* **Requirement**
What you return must match, exactly, the lines running from the one containing "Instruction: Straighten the" to the end of the data, both included, and must contain no pictures.

* **Provided material**

· · · ·

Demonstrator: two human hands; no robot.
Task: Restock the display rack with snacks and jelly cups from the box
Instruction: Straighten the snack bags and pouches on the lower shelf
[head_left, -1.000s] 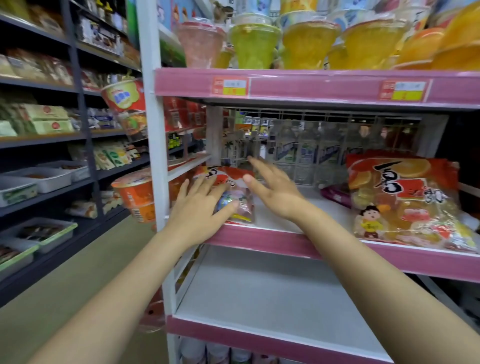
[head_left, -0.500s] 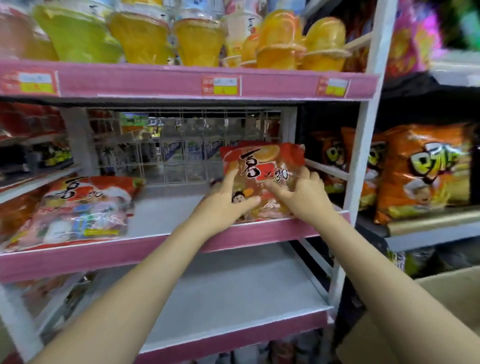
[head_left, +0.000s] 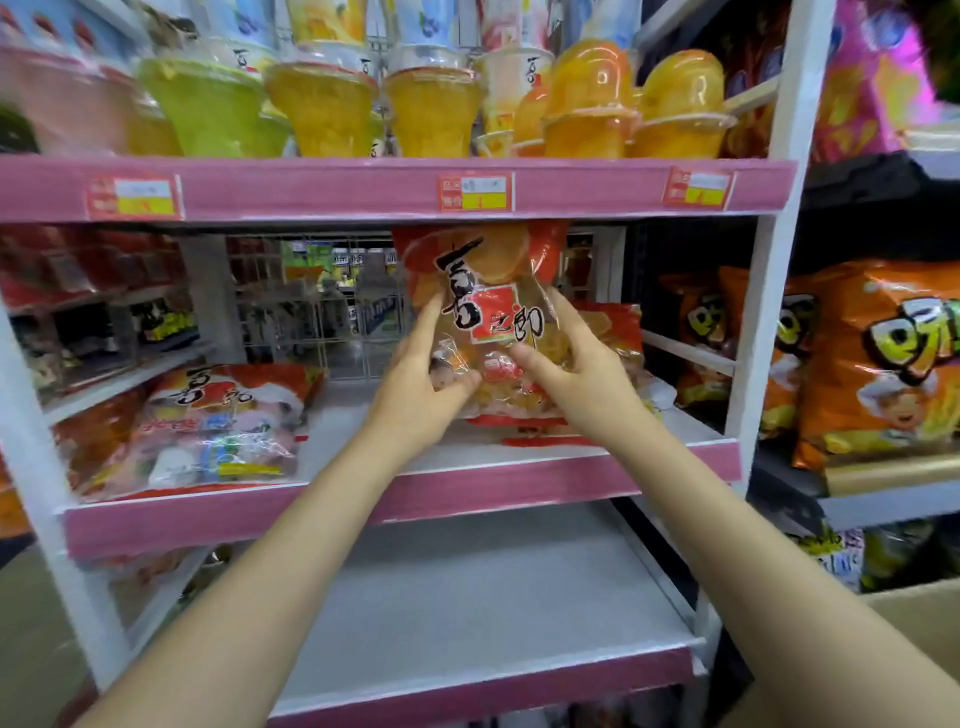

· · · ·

* **Task output**
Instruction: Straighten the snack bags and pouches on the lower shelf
[head_left, -1.000s] 
[head_left, -0.500s] 
[head_left, +0.000s] 

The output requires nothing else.